While Hu-CD34+ models theoretically offer a more complete immune landscape, we observed considerable donor-to-donor variability in immune composition and responses to therapy. This heterogeneity aligns with prior reports highlighting the challenges of modeling individualized immune responses in humanized mice (28). Interestingly, we unexpectedly observed that CDX models support better PBMC reconstitution than PDX models, likely due to their simpler, less immunosuppressive tumor microenvironment and potential differences in MHC expression.

Several mechanisms may underlie the observation that tumor type significantly influences immune reconstitution and therapy responsiveness in HIS models. First, patient-derived xenografts (PDXs) often maintain stromal components, and may contain residual patient-derived immune cells, which could influence PBMC engraftment through allo-reactive mechanisms and contribute to variability in immune reconstitution.
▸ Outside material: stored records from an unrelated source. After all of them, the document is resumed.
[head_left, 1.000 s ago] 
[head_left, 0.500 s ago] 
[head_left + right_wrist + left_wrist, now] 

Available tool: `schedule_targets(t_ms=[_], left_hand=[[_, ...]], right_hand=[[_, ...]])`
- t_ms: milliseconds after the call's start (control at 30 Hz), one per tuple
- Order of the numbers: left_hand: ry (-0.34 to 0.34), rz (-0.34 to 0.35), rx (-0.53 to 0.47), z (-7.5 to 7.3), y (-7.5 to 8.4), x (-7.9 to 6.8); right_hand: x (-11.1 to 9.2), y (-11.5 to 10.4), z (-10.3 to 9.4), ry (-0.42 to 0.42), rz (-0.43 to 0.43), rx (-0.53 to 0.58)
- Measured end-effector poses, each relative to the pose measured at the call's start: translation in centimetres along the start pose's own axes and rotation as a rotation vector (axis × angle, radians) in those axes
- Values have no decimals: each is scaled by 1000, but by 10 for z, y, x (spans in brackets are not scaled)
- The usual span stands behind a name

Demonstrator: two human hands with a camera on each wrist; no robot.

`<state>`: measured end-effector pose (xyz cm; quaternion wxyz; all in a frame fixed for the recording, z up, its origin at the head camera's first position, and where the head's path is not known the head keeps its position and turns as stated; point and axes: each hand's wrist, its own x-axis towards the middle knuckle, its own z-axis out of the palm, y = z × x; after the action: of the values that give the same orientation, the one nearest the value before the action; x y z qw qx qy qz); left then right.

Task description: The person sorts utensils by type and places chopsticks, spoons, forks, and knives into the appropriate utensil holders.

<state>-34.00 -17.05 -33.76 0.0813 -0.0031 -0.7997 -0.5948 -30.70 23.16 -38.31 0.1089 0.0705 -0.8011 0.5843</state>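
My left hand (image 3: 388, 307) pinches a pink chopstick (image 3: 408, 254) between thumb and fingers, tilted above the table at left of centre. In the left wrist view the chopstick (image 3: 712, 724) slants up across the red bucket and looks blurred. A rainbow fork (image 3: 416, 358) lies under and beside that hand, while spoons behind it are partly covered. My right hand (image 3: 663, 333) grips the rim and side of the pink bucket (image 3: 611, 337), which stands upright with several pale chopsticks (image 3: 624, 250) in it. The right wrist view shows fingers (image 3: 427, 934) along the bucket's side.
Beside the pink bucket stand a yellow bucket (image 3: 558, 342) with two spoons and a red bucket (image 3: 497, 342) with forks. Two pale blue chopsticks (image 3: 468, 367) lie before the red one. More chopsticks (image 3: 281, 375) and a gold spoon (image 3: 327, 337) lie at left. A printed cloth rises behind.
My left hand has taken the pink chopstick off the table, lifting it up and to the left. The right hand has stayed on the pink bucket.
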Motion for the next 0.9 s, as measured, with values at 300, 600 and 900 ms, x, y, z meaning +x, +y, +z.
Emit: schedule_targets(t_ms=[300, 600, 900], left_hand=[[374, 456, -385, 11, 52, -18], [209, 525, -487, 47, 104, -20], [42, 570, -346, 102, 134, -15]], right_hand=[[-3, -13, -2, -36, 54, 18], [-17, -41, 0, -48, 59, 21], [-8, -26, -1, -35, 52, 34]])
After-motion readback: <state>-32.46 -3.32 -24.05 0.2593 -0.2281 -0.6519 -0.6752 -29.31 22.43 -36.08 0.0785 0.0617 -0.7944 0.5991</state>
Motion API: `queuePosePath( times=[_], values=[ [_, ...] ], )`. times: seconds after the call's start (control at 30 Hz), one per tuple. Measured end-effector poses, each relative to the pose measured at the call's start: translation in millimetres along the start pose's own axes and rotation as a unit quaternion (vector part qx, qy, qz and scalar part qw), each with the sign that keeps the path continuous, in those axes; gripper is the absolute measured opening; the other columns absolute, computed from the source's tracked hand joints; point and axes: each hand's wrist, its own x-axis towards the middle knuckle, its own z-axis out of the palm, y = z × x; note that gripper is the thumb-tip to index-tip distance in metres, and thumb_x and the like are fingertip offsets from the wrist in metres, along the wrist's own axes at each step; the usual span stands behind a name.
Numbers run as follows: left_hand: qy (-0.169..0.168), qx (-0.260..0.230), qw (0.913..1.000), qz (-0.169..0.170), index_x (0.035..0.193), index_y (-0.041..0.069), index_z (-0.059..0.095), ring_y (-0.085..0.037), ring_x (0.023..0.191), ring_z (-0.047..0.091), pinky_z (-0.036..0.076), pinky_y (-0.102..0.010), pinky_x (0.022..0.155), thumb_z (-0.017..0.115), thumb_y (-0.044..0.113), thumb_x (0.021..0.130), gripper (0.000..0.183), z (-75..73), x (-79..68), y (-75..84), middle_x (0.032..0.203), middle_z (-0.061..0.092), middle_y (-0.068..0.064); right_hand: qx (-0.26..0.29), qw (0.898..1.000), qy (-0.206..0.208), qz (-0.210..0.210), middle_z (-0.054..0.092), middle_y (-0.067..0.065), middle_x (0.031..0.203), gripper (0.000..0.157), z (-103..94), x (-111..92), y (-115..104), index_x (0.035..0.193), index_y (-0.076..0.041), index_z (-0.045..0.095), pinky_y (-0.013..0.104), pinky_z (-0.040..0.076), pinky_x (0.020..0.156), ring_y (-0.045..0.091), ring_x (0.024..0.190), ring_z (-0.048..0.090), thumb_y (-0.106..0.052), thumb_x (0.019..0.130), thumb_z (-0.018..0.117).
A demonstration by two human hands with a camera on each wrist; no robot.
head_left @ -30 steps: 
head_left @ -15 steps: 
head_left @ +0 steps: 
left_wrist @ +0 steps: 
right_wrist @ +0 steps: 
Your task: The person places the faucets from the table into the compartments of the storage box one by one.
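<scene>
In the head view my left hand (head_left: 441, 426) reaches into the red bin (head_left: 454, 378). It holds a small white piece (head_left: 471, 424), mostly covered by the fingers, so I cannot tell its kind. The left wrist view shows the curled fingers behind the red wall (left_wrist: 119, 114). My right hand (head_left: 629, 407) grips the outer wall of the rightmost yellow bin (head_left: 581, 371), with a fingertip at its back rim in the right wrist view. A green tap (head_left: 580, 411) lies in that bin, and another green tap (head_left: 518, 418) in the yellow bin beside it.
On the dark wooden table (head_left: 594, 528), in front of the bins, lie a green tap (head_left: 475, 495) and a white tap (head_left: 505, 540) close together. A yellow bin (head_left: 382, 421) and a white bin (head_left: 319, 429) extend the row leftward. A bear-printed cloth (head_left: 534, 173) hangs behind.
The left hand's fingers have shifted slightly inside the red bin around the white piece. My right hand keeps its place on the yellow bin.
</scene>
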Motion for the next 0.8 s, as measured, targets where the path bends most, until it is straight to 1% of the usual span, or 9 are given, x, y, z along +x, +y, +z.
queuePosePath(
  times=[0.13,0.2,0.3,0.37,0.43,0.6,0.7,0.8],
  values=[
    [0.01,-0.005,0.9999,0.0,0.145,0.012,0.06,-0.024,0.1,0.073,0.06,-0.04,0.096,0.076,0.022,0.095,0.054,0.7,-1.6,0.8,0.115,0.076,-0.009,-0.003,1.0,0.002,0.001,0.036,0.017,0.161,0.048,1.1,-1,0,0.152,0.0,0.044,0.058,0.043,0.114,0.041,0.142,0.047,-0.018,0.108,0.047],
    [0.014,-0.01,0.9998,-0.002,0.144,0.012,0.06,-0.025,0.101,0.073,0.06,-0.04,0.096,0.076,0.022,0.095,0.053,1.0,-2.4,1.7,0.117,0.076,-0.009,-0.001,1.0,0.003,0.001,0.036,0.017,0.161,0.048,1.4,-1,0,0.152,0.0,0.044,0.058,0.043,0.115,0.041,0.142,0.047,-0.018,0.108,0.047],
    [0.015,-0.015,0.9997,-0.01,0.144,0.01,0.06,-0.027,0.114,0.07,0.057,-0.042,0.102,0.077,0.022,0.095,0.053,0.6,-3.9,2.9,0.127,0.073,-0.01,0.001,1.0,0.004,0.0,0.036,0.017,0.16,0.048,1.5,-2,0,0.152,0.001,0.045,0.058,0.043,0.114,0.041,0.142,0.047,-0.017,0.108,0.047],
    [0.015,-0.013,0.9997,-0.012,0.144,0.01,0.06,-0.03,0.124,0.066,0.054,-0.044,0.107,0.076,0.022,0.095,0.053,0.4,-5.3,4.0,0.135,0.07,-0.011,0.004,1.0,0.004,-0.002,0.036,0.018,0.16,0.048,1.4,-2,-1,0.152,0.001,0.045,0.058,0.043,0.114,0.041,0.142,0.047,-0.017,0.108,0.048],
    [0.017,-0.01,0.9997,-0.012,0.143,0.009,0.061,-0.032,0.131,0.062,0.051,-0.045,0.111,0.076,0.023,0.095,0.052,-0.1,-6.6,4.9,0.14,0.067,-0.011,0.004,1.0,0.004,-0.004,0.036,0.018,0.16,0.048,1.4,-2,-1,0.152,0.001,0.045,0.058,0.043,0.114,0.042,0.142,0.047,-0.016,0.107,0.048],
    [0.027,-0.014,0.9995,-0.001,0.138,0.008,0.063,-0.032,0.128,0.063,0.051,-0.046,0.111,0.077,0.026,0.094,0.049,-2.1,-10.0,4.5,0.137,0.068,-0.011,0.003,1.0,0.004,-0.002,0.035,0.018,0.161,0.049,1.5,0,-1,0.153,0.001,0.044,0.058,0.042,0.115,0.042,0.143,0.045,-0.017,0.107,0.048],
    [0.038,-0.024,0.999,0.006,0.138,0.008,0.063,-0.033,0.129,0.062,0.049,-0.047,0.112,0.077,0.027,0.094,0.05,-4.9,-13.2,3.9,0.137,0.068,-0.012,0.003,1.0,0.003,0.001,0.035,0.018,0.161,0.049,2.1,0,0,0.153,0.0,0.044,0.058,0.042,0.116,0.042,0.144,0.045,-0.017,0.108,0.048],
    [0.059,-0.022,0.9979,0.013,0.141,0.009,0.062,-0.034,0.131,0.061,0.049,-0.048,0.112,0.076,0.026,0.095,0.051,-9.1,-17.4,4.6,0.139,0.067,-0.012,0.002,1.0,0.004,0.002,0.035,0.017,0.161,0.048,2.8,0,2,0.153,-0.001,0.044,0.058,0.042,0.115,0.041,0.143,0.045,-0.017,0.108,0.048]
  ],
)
Additionally, PDX may retain and cytokine networks from the original tumor microenvironment (29), which can modulate immune cell engraftment by promoting immunosuppressive signaling (e.g., TGF-β, IL-10) or altering chemokine gradients that affect T-cell trafficking. In contrast, cell line-derived xenografts (CDXs) typically lack complex stromal architecture and exhibit higher proliferative rates, which may reduce physical and biochemical barriers to immune infiltration. Second, tumor mutational burden and antigen diversity can shape T-cell activation and exhaustion, influencing responsiveness to checkpoint blockade. For example, NSCLC PDXs with high mutational load may provide stronger antigenic stimulation (30), whereas TNBC models often display immunologically ‘cold’ phenotypes with limited antigen presentation (31). Third, donor-dependent variability interacts with tumor-intrinsic factors: PBMCs from different donors exhibit distinct proportions of effector memory T cells and regulatory T cells, which can amplify or dampen GvT effects. Finally, cytokine profiles measured in plasma (e.g., IFN-γ, TNF-α) suggest that the tumor-immune interactions may result in activation and inflammatory signaling, accelerating GvHD onset and limiting therapeutic windows. These hypotheses warrant further investigation through integrated analyses of tumor transcriptomics, immune phenotyping, and functional assays in HIS models.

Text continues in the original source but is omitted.